I spent the first few weeks of grad school convinced I had made the second-worst mistake of my life. I didn’t fit in, I was too old, my writing style was entirely contrary to academic expectations, the theoretical and philosophical aspects of research and analysis were… daunting. We’ll go with that. 

But somehow I passed, re-learned academic style (still a work in progress), and began research projects that reflect my passions and aspirations. 

I am officially halfway through my masters degree in media studies, and no one has yet chased me off the campus shouting, “Heretic!”

And I love teaching.

I’m not good at it yet. I’m capable, and I’m learning. My students seem to appreciate me, though I don’t think they appreciate the unannounced news quizzes that pepper the semester’s fun. (Too bad, kids. That’s what you get for drawing me as a professor.) More importantly, their writing seems to improve from the beginning of the semester to the end. 

It’s quite clear to me how much I have to learn in this new profession, but I really love it. I don’t know if I’ve yet converted any students to leap into news reporting as a profession, but they seem to gain a greater appreciation for journalism, at any rate. If I can train them to evaluate good, balanced, smart reporting, to follow the news from multiple outlets and figure out the real from the fake, if I can open their eyes just a bit to the importance of journalism, then I’ve succeeded in my mission, whether or not I get them to become reporters.

The freelancing has been a slower launch, partly because I had no idea what I was doing. If there is a craft to cold-pitching stories to editors, I have yet to master it. But thanks to a number of contacts in the industry, I’ve started to develop some regular recurring gigs, working with local news organizations and some magazines, as well as my fiction editing work. 

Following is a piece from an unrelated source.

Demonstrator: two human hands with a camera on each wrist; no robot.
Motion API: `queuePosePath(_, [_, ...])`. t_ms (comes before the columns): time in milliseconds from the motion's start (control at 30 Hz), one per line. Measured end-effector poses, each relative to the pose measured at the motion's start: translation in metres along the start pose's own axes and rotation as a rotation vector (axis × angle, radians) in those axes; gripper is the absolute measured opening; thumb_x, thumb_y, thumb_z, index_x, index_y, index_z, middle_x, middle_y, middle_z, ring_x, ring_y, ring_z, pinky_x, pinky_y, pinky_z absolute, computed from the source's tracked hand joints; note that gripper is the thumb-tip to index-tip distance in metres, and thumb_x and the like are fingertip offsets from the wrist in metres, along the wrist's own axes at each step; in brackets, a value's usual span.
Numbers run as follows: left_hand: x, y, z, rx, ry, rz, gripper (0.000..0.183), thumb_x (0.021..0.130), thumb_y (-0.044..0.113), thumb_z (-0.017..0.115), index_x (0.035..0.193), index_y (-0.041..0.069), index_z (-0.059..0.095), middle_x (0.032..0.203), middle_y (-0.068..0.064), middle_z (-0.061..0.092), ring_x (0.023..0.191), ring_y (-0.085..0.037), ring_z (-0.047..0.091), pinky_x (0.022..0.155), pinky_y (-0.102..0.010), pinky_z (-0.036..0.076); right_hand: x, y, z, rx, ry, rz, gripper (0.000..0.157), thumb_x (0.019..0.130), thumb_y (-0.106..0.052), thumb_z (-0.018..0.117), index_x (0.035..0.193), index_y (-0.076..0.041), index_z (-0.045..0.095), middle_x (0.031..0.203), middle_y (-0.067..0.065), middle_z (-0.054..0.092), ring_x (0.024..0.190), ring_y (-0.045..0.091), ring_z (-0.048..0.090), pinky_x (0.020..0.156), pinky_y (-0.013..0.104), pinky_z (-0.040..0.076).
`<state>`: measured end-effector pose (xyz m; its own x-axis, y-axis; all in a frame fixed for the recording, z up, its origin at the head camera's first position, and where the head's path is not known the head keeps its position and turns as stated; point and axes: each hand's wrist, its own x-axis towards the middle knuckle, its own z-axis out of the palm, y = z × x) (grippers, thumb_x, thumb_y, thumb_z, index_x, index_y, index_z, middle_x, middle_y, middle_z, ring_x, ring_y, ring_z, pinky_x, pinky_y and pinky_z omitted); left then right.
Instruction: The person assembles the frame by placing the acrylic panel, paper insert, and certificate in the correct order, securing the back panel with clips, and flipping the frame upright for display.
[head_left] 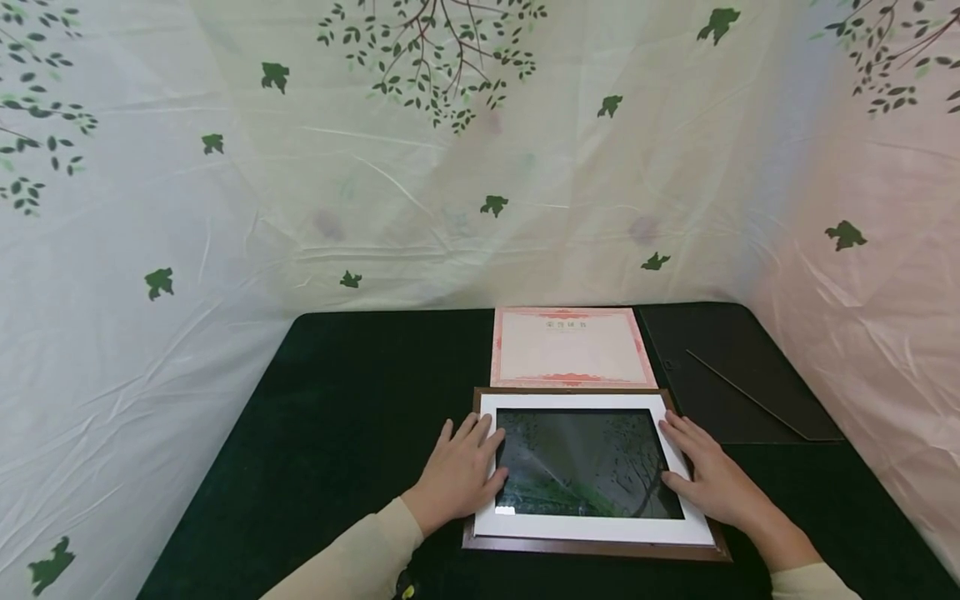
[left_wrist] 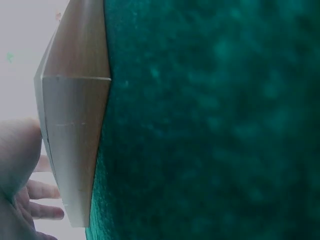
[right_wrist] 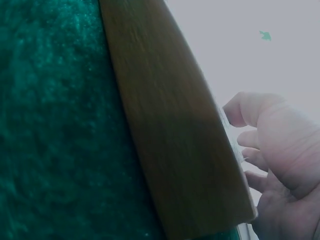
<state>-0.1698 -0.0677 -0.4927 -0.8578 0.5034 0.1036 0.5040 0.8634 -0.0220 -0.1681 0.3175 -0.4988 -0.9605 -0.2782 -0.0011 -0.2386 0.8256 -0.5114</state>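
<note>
A brown wooden picture frame (head_left: 592,548) lies flat on the dark green cloth. On it lies a white mat (head_left: 585,527), its window showing a dark glossy surface (head_left: 581,458) with reflections of the curtain. My left hand (head_left: 459,475) rests on the mat's left border, fingers spread and thumb at the window's edge. On the right border my right hand (head_left: 708,475) touches the mat in much the same way. The left wrist view shows the frame's side and corner (left_wrist: 72,125) beside the fingers. Its brown side (right_wrist: 170,115) also fills the middle of the right wrist view.
Behind the frame lies a pink-bordered certificate (head_left: 570,354). At the back right is a thin black board (head_left: 765,383) with a slanting pale line across it. White leaf-printed curtains (head_left: 420,192) surround the green-covered table (head_left: 330,433).
</note>
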Motion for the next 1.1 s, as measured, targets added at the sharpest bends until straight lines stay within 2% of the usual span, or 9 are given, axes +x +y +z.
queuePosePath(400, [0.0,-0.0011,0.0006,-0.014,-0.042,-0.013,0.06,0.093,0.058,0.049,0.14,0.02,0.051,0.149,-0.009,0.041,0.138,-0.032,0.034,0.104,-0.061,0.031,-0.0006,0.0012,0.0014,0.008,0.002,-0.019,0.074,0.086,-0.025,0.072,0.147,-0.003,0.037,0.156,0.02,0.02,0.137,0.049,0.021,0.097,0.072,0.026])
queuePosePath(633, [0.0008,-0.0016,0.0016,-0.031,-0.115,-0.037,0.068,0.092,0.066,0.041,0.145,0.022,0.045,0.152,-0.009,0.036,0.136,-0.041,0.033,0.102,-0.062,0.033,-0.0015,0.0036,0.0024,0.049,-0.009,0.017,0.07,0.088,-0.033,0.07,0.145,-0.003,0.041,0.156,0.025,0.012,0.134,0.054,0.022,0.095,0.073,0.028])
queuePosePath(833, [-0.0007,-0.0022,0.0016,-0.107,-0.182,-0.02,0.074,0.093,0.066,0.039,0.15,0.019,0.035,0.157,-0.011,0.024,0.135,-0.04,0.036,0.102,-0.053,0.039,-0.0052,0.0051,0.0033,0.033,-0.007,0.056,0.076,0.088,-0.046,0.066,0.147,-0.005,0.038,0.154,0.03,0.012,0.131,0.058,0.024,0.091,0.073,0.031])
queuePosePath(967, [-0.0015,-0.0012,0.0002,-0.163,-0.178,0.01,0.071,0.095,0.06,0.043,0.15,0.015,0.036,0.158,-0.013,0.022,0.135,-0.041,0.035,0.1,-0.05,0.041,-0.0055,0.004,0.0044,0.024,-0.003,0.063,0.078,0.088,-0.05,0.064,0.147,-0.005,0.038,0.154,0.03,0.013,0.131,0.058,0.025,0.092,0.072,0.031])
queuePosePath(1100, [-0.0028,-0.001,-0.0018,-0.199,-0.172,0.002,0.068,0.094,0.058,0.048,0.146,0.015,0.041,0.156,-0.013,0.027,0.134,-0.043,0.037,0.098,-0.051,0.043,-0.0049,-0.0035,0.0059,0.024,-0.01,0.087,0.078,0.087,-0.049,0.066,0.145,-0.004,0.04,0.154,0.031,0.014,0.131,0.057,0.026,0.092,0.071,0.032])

The photography has mostly been going to the Patreon, which has been an utter delight. It launched shortly before I left Ye Olde Newspaper, and I’ve experimented with a lot of different content. I’ve tried fiction excerpts, nonfiction essays/rants, photo essays, travelogues, even a recipe or two. The Patreon has become an absolutely essential part of my family’s income, but I have also found it wonderfully stimulating in a creative sense. I’m always thinking of new ideas to share with the Patrons, of places I can go and photos to shoot that might interest them. 

All through the spring semester, I ran the Door Project: I covered my office door at the campus with Magnetic Poetry words, and photographed the fascinating (and occasionally silly) poems left by anonymous passers-by. All of it was chronicled on the Patreon, with a summary on Donald Media.

The last few weeks have been consumed with compiling a promised ebook for the Patrons, for those who joined the Patreon during my birthday week and my original audience members. We’re minutes away, she said as she took a hammer to the algorithm that keeps deleting her footnotes. Another thing I’d never done before: Self-publishing. I’m not sure if it counts, since it won’t be available to the wider public. But it’s definitely on my horizon.

Today was the anniversary, and it was actually a quiet day. The Boy was off to a ballgame with his father, who is in town for the weekend. The Man had to work. So I decided on a whim to drive down to Eckert’s Farm in southern Illinois, because they had created a maze of giant sunflowers. It’s like a corn maze, but all sunflowers, and those things get crazy tall. I thought it would make for some fun pictures for the Patreon, and I was able to pick up some fresh peaches and other tasty items.

And on my way back, I stopped by Ye Olde Newspaper.

It wasn’t actually out of nostalgia. My former work twin* messaged me earlier in the week that a package had arrived for me. I was not sure who had missed the memo after a year that I was no longer employed there, but after she ascertained that the package wasn’t ticking, I promised I’d drop by the next time I was in town. It so happened that the newspaper is only a few minutes away from the farm.

Fortunately there were folks I knew on duty, and we chatted for a few minutes as I collected my package (a book for review). It was good to see the newsroom again, so familiar it might as well be an old apartment where I once lived. It helps that newsrooms never change; they switch out the posters or the computer screens once in a while, but fundamentally, they never change. I promised not to steal anything on my way out the door. 

It felt like full circle. I left a year ago not knowing if there was anything else I could do in this world that would be worth anything to anyone, much less could feed my family. I left in a bittersweet tang that I once described as eerily similar to the emotions of my divorce: regret, sadness, firm resolve that it was the right choice while coated in fear that it might be a terrible mistake. 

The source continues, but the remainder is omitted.